Marriage for her was to be a condition of bondage, maternity a period of 
suffering and anguish, and in silence and subjection, she was to play the role 
of a dependent on man’s bounty for all her material wants, and for all the 
information she might desire on the vital questions of the house, she was commanded 
to ask her husband at home.[3]



Stanton’s work was so controversial that even Anthony tried to distance NAWSA from the work. It was the revolutionary, incendiary methods and personas of suffrage leaders, Stanton and Anthony that made the cause of woman’s suffrage so marginal in the nineteenth century. If the leaders of the movement represented a threat to
established gender norms or a threat to the Bible, the general public was not willing to follow them. Americans were afraid of such radical change. Suffrage only became successful as leaders became attuned to the public’s resistance to radicalism and adopted a campaign strategy that played into existing gender relationships and presented a vision of the future where women remained feminine, pious, and virtuous.

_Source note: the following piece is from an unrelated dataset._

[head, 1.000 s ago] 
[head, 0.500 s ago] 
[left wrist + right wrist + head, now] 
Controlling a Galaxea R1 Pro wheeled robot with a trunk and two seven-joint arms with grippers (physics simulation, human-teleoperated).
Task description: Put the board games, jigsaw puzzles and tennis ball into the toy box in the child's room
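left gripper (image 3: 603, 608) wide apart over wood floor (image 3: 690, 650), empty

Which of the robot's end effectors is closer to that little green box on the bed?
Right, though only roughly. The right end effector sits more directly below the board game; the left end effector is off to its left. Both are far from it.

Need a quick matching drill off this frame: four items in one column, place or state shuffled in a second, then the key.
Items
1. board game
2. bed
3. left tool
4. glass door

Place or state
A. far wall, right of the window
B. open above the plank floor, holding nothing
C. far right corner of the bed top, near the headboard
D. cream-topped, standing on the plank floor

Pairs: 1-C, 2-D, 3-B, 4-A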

[1] Susan B. Anthony, Selected Papers of Susan B. Anthony and Elizabeth Cady Stanton: Against an Aristocracy of Sex, 1866 to 1873, ed. Ann Gordon (New Jersey: Rutgers University Press, 2000), 613.

[2] “The Latest Impertinences About Susan B.,” The Public Ledger, January 28, 1873, 2.

[3] Elizabeth Cady Stanton, The Woman’s Bible (New York: European Publishing Company, 1895) 7.